My mother did not keep me from children who were rough.
She wanted me to experience the world (that humanity is a violent species).
My mother left me there hanging on for dear life. As a child the details of my life
Soon became embroidered by tortuous emptiness, the innoncence of autumn cast out.
Bold smile through her great depression. Wife interrupted. Mother of Frieda and Nicholas Hughes. There was always a journey of moving forward worshipping the past.
Where is the sun in an argument? Where is the physical body in flight in dream-mode?
She saw the skylines of New York, had a London experience, married an Englishman, a poet.
Solitude and loneliness, being an introvert should have been included in the commandments.
Her bright faith and loyalty, the love she had for her children was like music from the heart.
Her bright faith was as bright as the lights in Los Angeles. Her loyalty was a prize.
The glory of her bravery was unbalanced, and her rage was that most rare thing.
Sylvia Plath, daughter and poet, wife and mother, gone too soon to heaven.

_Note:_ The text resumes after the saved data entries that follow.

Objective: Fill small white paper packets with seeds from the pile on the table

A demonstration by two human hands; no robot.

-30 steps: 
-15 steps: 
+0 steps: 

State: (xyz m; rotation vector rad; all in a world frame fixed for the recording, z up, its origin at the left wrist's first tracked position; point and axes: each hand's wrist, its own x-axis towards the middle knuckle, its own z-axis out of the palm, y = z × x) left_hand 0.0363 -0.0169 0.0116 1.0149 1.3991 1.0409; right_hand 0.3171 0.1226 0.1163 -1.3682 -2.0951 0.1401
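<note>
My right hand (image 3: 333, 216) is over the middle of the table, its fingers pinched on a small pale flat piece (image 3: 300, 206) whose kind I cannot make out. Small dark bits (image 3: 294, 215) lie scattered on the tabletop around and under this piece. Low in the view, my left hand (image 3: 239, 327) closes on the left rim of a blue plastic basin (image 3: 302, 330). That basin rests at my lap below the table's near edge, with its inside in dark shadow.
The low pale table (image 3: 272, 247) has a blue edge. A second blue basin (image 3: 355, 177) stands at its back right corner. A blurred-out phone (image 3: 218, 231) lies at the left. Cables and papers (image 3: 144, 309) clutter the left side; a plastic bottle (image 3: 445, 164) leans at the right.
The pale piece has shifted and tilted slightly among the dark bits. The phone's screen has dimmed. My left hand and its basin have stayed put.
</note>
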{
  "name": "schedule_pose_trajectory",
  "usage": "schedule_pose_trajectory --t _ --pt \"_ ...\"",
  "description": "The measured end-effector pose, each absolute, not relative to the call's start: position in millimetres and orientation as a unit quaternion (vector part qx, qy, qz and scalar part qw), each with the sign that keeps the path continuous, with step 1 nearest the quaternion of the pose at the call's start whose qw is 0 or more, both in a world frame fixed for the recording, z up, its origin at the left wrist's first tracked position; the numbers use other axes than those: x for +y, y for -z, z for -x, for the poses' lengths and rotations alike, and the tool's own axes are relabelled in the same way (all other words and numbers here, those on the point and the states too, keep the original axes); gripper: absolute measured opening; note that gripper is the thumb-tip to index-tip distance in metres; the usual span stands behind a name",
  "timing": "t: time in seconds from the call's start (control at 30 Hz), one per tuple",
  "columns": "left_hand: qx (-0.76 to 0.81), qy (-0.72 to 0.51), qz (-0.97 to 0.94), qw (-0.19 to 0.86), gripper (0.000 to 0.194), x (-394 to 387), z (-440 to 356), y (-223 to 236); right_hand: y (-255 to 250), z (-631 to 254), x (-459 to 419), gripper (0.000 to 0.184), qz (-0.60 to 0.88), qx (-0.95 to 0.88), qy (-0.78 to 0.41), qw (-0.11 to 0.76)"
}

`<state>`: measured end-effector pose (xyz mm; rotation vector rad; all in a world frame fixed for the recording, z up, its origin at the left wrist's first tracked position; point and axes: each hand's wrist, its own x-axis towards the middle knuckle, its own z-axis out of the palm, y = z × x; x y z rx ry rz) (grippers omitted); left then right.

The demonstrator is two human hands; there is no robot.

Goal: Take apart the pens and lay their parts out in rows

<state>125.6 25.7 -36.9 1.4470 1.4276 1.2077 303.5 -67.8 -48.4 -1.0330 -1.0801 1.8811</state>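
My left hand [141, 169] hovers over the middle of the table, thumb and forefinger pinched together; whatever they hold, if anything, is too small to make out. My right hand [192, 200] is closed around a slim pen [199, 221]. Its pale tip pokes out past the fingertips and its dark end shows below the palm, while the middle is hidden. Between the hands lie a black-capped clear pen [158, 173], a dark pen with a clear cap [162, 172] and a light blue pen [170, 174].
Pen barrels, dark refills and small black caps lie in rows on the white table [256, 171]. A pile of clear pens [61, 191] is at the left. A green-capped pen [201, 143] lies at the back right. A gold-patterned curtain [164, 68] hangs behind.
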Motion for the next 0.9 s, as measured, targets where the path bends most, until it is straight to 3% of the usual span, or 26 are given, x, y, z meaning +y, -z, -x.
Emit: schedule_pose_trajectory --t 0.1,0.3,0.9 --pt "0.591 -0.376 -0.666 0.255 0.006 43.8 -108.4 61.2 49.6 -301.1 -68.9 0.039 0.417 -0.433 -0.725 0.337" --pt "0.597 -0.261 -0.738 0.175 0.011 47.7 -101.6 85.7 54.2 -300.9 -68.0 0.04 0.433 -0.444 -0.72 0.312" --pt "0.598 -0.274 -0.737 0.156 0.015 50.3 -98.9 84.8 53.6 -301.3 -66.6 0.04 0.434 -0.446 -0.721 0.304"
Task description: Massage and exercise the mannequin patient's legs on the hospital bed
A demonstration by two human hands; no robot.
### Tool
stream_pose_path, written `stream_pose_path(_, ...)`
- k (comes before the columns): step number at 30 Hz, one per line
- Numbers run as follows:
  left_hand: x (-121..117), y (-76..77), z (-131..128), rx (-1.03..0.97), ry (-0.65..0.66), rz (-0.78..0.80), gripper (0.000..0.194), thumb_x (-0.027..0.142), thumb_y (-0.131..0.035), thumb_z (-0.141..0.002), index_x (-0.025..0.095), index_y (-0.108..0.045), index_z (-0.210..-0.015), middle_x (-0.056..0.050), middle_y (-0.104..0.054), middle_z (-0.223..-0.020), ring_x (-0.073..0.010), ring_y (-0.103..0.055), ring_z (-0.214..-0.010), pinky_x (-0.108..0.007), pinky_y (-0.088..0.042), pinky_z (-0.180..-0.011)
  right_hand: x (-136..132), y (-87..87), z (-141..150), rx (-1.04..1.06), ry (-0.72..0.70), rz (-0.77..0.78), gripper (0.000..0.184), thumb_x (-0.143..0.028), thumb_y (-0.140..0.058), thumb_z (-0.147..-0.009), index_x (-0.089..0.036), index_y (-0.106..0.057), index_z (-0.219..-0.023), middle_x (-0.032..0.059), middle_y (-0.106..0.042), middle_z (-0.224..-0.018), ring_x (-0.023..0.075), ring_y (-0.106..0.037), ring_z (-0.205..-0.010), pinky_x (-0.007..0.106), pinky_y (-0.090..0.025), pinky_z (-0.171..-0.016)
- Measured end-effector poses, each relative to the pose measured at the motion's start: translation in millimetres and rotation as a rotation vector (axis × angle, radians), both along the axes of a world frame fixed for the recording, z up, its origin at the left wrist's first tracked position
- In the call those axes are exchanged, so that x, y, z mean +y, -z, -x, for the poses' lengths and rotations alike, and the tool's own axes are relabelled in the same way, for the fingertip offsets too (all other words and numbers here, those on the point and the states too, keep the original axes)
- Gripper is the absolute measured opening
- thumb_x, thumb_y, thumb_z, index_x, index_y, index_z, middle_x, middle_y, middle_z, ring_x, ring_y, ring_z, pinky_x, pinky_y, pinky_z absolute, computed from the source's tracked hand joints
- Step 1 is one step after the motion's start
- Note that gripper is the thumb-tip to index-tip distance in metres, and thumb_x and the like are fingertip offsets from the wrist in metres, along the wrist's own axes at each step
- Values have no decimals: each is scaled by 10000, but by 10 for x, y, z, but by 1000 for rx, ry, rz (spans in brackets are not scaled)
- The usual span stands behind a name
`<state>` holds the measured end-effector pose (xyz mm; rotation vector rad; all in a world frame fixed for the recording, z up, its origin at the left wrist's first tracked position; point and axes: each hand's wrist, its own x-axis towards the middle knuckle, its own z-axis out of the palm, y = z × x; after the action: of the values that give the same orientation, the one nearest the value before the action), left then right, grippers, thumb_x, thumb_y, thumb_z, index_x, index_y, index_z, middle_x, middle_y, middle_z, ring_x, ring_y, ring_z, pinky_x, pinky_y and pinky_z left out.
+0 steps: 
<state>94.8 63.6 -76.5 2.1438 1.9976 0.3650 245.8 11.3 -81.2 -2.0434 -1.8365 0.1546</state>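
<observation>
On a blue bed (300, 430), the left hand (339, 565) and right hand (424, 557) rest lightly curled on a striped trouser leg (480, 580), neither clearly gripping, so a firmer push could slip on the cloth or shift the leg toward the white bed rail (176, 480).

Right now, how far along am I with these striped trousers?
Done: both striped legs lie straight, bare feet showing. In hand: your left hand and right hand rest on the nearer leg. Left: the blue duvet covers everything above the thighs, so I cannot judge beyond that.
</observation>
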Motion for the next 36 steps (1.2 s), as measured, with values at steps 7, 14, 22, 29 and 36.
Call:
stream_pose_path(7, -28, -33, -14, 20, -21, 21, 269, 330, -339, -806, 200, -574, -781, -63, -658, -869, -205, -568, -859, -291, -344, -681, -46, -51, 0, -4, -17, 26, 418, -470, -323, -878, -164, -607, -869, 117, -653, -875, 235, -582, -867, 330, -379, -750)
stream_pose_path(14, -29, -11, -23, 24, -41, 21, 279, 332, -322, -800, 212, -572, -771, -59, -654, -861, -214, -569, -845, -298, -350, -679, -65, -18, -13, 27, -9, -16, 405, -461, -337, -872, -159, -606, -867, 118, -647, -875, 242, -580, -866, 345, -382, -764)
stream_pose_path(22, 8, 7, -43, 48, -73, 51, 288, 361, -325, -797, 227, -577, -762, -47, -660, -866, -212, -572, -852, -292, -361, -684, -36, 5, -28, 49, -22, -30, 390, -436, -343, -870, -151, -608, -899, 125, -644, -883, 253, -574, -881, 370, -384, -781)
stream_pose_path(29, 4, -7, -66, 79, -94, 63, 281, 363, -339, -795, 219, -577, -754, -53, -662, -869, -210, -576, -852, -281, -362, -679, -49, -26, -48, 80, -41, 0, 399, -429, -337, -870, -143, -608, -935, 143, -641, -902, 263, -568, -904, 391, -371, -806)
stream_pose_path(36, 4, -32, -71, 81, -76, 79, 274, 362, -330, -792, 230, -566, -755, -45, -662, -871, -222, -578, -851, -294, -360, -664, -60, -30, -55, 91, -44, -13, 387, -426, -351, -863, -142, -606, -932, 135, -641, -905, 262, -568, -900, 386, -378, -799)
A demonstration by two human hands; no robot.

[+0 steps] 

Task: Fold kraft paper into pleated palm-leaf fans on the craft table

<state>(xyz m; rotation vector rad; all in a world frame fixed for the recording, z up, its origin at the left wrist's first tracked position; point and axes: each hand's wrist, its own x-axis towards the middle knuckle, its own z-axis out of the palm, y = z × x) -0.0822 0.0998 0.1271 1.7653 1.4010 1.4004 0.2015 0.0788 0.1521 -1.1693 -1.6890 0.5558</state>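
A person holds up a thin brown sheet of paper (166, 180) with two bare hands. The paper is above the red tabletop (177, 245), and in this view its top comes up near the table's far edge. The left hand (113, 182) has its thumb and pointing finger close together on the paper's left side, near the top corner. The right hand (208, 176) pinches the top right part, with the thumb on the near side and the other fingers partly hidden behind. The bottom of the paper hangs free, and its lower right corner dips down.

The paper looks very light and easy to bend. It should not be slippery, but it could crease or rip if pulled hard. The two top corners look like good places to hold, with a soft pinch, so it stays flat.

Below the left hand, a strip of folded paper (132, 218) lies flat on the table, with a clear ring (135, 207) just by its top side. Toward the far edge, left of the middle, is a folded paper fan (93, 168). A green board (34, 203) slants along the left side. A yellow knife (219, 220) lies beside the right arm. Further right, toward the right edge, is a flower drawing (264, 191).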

Melancholia and of the sky in her eyes and the other half of her gone to hell on earth.
Bird, leaf, madness, jealousy all symbols of life, of humanity and so we come to adulthood.
Now her poetry educates young people’s minds now that she is no longer flesh, bone.
I think a present-day Sylvia would be reluctant to be called beautiful,
Lonely, misguided, depressive, and intelligent. A Sylvia who lived a madness life,
Who fell ill at the end of her life, is a Sylvia whose heroism lives on
In her poetry, her soul’s progress, the people who relate to it destination anywhere.